In this process, players don’t have to become experts on blockchain, cryptocurrency, or the technology involved. The infrastructure companies can give the game companies the technology to make it happen and they can mask that from the users, making it much easier to adopt blockchain-based tech, Russo said.
“Everyone’s waiting for Bitcoin to go up to $20,000 or $100,000 per Bitcoin,” said Russo. “My own personal opinion on that is the next wave of crypto craze isn’t going to come in the form of the traditional cryptocurrencies. It’s going to come in the form of NFT’s and the applications of blockchain gaming. That’s really how we’re positioning ourselves.”

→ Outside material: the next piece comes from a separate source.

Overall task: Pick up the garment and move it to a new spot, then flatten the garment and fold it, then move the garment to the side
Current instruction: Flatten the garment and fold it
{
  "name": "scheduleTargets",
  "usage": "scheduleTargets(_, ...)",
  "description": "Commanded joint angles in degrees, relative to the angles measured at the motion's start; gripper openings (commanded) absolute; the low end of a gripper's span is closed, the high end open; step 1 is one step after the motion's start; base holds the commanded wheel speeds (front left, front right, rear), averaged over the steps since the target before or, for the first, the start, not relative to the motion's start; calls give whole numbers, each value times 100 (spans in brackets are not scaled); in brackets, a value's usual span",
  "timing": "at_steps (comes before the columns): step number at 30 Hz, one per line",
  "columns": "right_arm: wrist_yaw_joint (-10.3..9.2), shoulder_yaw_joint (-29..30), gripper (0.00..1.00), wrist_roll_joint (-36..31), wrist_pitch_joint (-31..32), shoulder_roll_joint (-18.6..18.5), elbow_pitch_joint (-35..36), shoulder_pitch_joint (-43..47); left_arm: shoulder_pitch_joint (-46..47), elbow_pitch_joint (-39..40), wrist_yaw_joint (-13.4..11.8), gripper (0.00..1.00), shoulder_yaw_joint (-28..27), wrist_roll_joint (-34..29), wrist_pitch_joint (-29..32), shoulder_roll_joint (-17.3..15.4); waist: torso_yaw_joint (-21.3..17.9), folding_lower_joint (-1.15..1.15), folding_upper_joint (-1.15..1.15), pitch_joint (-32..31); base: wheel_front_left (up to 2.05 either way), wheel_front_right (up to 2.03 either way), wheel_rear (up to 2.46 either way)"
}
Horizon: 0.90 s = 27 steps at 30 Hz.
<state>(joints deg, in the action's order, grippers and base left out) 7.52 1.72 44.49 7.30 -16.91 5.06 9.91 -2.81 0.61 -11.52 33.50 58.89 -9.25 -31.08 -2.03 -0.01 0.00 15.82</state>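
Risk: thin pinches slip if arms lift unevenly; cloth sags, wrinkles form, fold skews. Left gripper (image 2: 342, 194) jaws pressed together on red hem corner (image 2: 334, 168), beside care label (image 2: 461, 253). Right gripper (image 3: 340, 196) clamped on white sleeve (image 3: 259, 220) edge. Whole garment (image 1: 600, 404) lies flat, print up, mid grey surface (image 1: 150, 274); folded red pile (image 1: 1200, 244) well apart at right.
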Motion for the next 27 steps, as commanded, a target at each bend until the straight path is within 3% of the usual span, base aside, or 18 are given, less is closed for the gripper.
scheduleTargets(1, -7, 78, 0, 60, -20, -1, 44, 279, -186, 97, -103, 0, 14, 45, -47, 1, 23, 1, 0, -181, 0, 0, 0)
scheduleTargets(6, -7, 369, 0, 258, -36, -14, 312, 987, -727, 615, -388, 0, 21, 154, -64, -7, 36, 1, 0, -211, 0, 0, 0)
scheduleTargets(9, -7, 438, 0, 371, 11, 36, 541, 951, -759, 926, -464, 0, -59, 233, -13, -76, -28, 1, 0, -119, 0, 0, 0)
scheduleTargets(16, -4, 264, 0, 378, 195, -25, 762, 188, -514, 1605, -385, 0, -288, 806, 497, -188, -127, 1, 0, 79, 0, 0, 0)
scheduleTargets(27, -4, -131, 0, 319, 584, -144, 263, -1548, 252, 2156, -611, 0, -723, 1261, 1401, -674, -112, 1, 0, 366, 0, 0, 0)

Evolution of blockchain games
Russo said that Polyient Games is focused on helping startups build an open, chain-agnoistic investment ecosystem devoted entirely to
funding and expediting the growth of early-stage startups that are developing the infrastructure and application layers necessary to scale the blockchain gaming industry.
CryptoKitties was the rage of 2017, where players could breed and trade cats that weren’t really part of a real game. It was simply a collectibles trading frenzy that did so much volume that it slowed transactions on the Ethereum cryptocurrency network.

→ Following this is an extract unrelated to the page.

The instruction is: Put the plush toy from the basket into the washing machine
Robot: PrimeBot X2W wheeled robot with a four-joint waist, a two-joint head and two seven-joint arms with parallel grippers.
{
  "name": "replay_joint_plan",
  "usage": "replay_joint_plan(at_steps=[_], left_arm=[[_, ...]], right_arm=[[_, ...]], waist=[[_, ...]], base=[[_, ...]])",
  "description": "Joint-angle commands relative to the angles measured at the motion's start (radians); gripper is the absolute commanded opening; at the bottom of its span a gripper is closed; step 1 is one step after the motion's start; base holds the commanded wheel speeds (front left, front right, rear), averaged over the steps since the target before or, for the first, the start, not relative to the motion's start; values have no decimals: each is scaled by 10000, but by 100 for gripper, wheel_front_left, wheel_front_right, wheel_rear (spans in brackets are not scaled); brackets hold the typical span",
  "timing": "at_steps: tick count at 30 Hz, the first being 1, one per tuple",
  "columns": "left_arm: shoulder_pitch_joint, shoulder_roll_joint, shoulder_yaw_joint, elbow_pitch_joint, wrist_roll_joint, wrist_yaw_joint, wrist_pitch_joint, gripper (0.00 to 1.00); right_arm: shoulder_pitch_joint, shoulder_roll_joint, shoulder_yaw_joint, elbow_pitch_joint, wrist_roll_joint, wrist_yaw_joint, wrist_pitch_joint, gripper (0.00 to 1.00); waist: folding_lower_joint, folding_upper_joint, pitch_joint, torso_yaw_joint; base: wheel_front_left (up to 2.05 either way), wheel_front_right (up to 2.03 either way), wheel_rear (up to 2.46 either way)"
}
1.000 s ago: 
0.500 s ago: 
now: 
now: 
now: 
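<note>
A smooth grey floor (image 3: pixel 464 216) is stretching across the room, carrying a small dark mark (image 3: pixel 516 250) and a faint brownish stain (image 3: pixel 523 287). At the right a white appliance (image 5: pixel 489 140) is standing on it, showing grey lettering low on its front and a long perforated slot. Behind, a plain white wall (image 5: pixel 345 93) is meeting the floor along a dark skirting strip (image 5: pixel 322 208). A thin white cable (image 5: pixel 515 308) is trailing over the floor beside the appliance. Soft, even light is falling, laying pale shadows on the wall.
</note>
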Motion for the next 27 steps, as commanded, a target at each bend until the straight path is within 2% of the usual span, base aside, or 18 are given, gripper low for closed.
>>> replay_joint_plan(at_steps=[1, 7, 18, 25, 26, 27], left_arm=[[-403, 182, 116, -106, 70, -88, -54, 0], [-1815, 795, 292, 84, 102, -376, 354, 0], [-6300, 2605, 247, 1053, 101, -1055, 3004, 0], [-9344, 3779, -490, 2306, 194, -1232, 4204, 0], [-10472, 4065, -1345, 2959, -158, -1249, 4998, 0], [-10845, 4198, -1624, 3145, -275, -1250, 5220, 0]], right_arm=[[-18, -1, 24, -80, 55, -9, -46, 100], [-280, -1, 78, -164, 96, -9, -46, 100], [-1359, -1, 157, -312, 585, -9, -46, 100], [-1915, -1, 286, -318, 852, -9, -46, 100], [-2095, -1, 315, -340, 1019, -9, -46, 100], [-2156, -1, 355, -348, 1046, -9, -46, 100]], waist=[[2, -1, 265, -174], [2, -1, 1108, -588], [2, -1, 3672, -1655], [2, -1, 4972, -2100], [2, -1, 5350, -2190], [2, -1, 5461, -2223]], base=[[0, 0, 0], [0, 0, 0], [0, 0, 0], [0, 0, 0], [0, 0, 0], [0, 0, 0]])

Now the mainstream game company Ubisoft has launched a blockchain-based Rabbids digital collectibles to raise money for the United Nations Children’s Fund (UNICEF). It’s a clear move to try to find gaming uses for blockchain, the transparent and secure digital ledger technology. Ubisoft is also has numerous blockchain gaming startups in its fifth Entrepreneur Lab which incubated international startups focusing on social entertainment.

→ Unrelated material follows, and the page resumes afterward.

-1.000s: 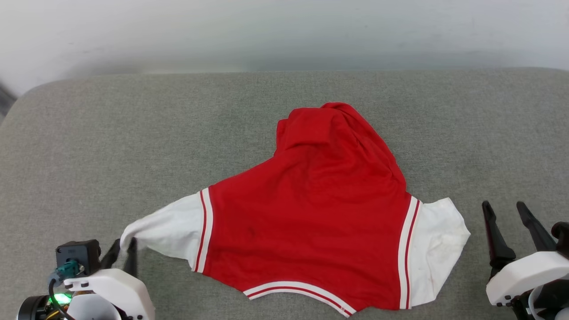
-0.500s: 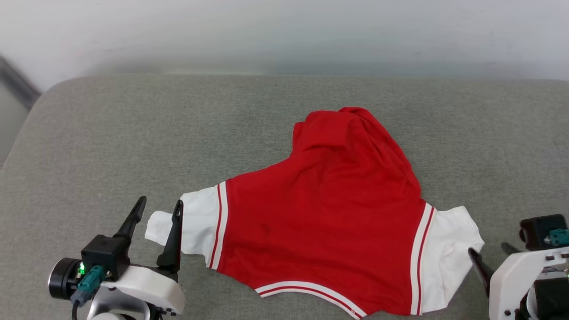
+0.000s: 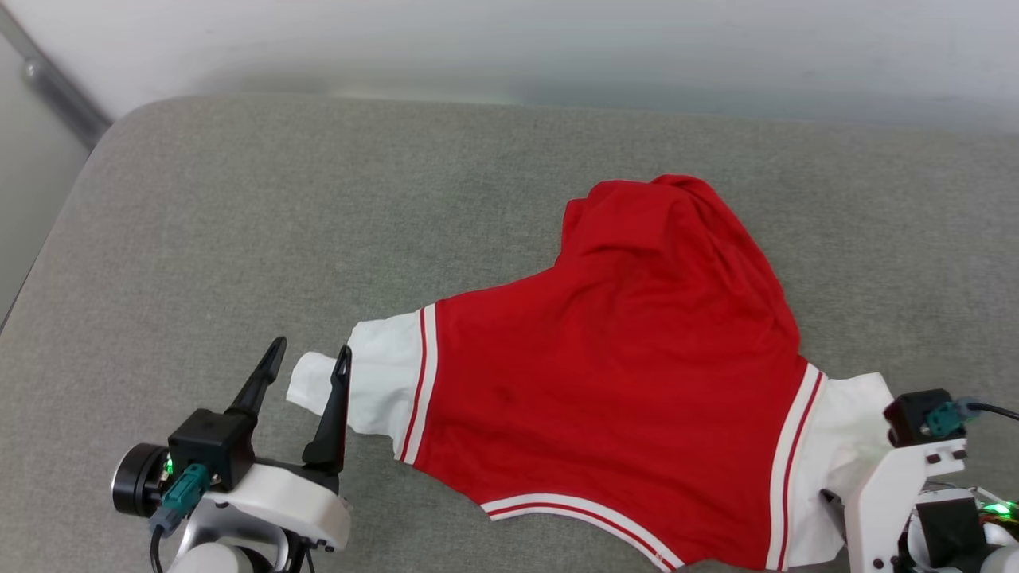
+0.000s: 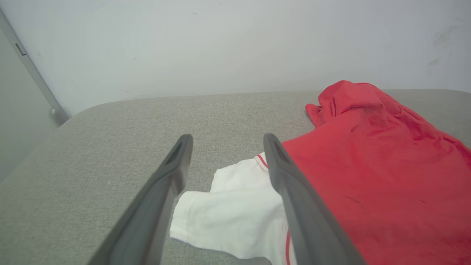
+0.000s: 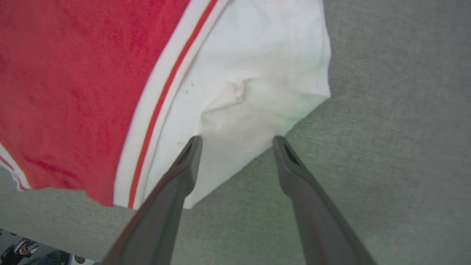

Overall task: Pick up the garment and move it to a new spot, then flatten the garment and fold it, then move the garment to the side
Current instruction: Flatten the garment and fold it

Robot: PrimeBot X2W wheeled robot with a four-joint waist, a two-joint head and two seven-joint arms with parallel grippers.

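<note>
Left fingers (image 3: 333, 406) apart over garment (image 3: 621, 382) sleeve (image 3: 382, 390), grey cushion (image 3: 239, 223) around

Soft matt cloth garment (image 3: 621, 382), coarse grey woven cushion (image 3: 239, 239)

Head view: garment (image 3: 621, 382) hem cut off at bottom edge. Right sleeve (image 3: 848, 430) partly behind white wrist housing (image 3: 880, 493). One left gripper (image 3: 310, 344) finger covers a strip of left sleeve (image 3: 374, 390). Left wrist view: garment runs off right and bottom. Right wrist view: runs off top and left.
</note>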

Atari has also teamed up with Animoca Labs’ Sandbox team to trade Atari-based blockchain assets in the NFT-based Sandbox open world.
Even so, Russo said he runs into mainstream gaming outlets that believe blockchain is a scam. But he drives home the differences between cryptocurrencies and NFTs.
“I think at the end of the day, we’re going to be at the mercy of kind of the Bitcoin hype train,” Russo said. “But as this technology develops, and we’re able to kind of mask that blockchain layer to a point where it’s no longer associated with kind of traditional cryptocurrencies, then people can understand it in the context of items being bought and sold. That’s really kind of how I think mainstream audiences and mainstream publishers will get involved.”
So far, Polyient Labs has invested in companies such as NonFungible.com, an analytics company for the NFT market. Another one is Cargo, an NFT infrastructure company that is creating scalable solutions for the creation of NFT assets without incurring huge transaction fees. It has also invested in Blockade Games, which is making infrastructure for game companies.